Nutriments importants contenus dans le lait maternel
Bien que l’apport en nutriments de l’enfant soit largement indépendant du régime alimentaire de la mère, certaines substances dépendent de son apport alimentaire. Par exemple, les acides gras polyinsaturés à longue chaîne sont importants pour le développement optimal du cerveau des bébés. Les femmes qui allaitent devraient donc envisager de consommer du saumon, du hareng, du maquereau ou d'autres poissons de mer gras et des huiles végétales précieuses 2 à 3 fois par semaine si possible. La teneur en iode du lait maternel dépend également de l’apport en iode de la mère.
Les saveurs et les protéines peuvent également être transférées dans le lait maternel, ce qui peut provoquer une hypersensibilité chez votre enfant, qui peut se manifester par des éruptions cutanées. Coliques, problèmes respiratoires, Maladie, Diarrhée et des cris excessifs. Les œufs de poule, le poisson et les noix sont particulièrement suspectés.
Augmentation des besoins en protéines pendant l'allaitement
Pendant l’allaitement, un apport supplémentaire en protéines d’environ 15 grammes par jour est nécessaire pour produire suffisamment de protéines dans le lait maternel. Le lait, le babeurre, le yaourt, le fromage, les fruits de mer et les produits à base de céréales complètes sont les compléments protéiques les plus adaptés.
Consommez également régulièrement les quantités recommandées de viande, de poisson, de volaille, d’œufs ou de produits laitiers. De cette façon, vous fournissez à votre corps suffisamment de protéines. Si vous êtes végétarien, il est judicieux de discuter avec votre sage-femme, votre médecin ou votre nutritionniste de la manière dont vous pouvez répondre à vos besoins en protéines par d’autres moyens.

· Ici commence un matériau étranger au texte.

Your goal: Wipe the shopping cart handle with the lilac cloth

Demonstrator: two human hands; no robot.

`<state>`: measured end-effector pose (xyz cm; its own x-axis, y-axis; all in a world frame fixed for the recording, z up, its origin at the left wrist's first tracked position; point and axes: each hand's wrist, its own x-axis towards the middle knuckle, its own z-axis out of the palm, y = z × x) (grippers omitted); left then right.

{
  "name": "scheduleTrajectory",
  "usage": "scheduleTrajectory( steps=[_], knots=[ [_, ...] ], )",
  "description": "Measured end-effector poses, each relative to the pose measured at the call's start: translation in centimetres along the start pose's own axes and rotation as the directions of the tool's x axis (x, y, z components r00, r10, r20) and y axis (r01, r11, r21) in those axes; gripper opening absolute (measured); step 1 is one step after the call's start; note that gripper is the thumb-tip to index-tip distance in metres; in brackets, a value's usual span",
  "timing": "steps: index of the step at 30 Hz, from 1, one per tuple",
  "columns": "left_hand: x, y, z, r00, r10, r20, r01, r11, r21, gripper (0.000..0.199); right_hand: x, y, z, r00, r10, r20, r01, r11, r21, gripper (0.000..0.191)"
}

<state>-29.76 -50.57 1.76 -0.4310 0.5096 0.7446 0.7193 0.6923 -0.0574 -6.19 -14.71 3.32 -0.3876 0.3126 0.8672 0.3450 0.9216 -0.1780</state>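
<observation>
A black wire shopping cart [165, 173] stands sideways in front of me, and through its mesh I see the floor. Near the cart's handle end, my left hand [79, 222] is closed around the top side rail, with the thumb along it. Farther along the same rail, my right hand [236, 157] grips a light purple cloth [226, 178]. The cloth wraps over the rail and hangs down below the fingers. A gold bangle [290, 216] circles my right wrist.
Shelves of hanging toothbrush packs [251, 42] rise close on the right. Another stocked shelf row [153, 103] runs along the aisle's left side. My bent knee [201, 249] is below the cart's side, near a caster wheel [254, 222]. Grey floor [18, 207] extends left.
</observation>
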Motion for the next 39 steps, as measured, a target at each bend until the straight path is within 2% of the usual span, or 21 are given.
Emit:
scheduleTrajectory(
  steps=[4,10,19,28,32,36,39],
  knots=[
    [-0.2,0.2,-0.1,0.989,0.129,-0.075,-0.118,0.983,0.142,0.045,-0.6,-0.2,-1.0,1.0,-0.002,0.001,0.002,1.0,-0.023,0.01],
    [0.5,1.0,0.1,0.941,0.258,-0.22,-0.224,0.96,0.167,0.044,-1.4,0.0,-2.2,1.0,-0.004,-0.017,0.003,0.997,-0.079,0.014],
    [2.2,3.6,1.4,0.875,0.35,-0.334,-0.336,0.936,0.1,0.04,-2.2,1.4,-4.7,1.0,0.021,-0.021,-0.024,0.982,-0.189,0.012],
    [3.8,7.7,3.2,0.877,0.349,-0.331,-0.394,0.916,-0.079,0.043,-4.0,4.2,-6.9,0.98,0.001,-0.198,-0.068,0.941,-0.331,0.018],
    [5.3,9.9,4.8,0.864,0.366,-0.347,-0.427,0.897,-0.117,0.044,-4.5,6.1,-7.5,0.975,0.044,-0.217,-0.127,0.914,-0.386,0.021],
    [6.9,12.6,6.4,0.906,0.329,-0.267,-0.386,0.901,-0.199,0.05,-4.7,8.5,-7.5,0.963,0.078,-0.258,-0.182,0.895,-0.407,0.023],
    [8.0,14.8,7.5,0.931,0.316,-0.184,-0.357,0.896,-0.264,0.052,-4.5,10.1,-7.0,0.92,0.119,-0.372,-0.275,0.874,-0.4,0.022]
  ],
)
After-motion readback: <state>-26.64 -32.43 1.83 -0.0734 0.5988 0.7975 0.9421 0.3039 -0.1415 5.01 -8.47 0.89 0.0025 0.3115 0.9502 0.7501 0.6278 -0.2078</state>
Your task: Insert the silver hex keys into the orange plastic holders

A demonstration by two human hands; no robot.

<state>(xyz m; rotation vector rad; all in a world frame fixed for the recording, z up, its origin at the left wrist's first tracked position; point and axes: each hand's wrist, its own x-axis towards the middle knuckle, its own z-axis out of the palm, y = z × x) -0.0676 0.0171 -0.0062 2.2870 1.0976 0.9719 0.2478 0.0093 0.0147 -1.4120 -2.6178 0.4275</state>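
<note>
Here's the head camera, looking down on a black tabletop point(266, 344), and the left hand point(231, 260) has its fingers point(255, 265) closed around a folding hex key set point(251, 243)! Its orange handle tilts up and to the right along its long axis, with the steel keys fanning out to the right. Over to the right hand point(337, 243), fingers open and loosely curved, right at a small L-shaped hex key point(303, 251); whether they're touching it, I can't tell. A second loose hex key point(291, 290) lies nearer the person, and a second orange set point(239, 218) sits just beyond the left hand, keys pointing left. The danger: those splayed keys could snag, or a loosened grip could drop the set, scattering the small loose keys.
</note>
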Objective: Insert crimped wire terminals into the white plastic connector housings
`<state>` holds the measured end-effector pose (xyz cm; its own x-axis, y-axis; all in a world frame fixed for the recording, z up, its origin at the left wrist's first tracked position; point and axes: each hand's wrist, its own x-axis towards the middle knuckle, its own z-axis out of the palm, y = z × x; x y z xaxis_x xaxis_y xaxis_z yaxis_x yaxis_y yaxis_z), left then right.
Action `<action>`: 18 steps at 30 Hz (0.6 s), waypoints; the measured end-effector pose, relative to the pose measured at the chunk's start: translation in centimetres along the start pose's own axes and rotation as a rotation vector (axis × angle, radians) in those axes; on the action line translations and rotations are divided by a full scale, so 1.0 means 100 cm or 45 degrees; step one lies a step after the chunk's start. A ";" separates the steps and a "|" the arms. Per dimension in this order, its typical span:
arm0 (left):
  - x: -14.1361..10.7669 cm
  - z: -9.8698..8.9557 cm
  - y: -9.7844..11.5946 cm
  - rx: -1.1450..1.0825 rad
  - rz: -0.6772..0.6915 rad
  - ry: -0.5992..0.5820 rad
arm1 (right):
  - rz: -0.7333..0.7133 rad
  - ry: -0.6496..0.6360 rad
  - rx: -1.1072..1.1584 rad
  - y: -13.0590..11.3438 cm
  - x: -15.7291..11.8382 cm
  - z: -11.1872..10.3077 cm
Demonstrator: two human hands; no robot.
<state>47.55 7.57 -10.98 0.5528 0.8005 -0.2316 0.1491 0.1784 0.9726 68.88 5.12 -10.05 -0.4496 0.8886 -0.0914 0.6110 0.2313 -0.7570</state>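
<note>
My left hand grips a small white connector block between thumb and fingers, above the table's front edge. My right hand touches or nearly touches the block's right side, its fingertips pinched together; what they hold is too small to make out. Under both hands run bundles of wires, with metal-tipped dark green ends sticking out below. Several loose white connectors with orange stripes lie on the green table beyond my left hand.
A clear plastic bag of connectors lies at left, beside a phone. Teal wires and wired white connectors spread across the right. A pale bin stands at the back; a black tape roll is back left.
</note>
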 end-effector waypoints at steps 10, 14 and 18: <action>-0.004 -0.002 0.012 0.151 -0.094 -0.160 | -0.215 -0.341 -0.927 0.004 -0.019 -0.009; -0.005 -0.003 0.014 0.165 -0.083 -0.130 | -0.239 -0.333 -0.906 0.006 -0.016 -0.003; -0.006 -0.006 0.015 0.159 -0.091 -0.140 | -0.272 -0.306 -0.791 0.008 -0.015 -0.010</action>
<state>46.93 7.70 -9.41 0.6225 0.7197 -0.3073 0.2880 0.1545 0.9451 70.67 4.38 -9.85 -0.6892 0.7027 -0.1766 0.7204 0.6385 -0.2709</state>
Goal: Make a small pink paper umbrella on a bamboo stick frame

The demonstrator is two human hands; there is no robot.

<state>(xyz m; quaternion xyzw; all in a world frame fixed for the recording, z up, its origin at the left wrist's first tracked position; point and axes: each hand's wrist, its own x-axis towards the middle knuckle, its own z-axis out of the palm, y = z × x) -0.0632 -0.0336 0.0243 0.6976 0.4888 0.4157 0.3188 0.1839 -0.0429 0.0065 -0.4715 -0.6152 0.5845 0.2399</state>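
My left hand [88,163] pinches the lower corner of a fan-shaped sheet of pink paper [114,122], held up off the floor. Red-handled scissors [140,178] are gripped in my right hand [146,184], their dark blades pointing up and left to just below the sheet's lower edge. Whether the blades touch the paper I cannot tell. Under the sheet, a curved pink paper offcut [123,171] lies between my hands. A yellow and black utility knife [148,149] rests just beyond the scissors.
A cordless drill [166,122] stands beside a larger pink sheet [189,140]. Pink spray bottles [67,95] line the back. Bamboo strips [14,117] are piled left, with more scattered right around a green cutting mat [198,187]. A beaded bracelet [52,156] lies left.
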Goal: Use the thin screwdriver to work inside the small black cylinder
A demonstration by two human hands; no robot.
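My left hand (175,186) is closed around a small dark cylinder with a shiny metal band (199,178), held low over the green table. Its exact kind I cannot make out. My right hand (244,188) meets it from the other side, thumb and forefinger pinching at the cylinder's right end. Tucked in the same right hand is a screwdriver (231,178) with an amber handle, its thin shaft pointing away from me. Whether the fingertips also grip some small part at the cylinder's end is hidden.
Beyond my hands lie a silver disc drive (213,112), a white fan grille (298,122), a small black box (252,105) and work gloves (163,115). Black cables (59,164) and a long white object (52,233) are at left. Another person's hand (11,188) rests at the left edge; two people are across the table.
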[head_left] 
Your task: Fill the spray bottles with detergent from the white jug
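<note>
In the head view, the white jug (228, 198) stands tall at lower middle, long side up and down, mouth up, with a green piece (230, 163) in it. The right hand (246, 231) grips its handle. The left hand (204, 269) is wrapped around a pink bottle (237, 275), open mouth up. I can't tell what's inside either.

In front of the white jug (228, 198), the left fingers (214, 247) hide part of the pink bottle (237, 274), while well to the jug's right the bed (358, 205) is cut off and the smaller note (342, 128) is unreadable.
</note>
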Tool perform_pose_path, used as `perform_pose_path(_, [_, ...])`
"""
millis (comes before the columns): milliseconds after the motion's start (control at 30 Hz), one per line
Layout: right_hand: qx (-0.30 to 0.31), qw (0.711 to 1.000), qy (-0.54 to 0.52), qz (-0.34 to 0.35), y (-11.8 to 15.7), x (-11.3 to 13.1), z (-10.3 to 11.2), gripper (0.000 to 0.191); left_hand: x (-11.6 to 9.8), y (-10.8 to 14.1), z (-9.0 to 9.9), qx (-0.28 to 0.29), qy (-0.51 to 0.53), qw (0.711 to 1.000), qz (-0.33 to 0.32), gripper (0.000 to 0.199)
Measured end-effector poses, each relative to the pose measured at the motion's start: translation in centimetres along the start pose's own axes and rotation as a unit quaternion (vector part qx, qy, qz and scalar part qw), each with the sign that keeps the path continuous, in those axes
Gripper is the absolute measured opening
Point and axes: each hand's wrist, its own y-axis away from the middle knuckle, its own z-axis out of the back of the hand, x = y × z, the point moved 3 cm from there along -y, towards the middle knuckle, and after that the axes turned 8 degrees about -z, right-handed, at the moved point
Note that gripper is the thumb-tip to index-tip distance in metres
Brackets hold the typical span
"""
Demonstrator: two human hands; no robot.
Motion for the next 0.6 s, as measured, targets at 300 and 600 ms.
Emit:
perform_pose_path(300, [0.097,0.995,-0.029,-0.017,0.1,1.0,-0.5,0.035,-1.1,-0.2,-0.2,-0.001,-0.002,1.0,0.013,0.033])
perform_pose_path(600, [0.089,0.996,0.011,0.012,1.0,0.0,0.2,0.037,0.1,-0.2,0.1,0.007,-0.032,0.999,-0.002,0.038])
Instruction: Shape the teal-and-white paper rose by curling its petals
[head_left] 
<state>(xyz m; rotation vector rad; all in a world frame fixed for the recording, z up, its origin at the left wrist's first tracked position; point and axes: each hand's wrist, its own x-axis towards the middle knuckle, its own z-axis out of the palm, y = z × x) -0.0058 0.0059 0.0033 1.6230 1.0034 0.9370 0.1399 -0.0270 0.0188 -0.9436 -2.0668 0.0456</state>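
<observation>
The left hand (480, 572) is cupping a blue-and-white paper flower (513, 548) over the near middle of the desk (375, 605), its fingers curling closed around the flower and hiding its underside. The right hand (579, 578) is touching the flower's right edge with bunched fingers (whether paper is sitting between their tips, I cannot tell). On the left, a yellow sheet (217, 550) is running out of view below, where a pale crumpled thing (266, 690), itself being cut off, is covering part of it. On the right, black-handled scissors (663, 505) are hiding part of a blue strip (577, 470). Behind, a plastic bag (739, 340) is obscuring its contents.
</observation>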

Reconstituer les réserves de fer
En plus de fournir à votre corps les protéines nécessaires, il est maintenant temps de reconstituer vos réserves de fer. D’une part, le nouveau-né a besoin de suffisamment de fer, mais surtout, un apport accru en fer par l’alimentation sert à compenser les pertes en fer survenues pendant la grossesse. Ceci s’applique également aux mères qui n’allaitent pas.
Étant donné qu’une quantité relativement faible de fer est libérée par le lait, les besoins en fer ne sont pas significativement augmentés par l’allaitement. L'apport recommandé est de 20 mg de fer par jour. Si vous mangez régulièrement de la viande et des saucisses, cela contribuera à répondre à vos besoins en fer.
Fournisseurs de fer
Le fer provenant des aliments d’origine animale est le plus facilement absorbé par l’organisme. D’autres sources de fer sont les céréales – en particulier le millet, l’épeautre vert et l’avoine – les légumineuses et les légumes, par exemple Par exemple épinards, topinambours, salsifis, carottes, fenouil, mâche ou pissenlit.
La vitamine C améliore l'absorption du fer
L’absorption peut être améliorée en l’associant à de la vitamine C (par exemple, boire un jus de fruit avec un repas contenant des sources de fer d’origine végétale ou manger une salade fraîche ou des fruits en dessert). Malgré tout, votre médecin peut vous recommander un supplément de fer supplémentaire.
Si l’alimentation est équilibrée pendant l’allaitement et que les besoins nutritionnels accrus ne sont pas satisfaits par le chocolat, etc., il est possible de perdre du poids lentement et de réduire les dépôts de graisse accumulés pendant la grossesse sans régime.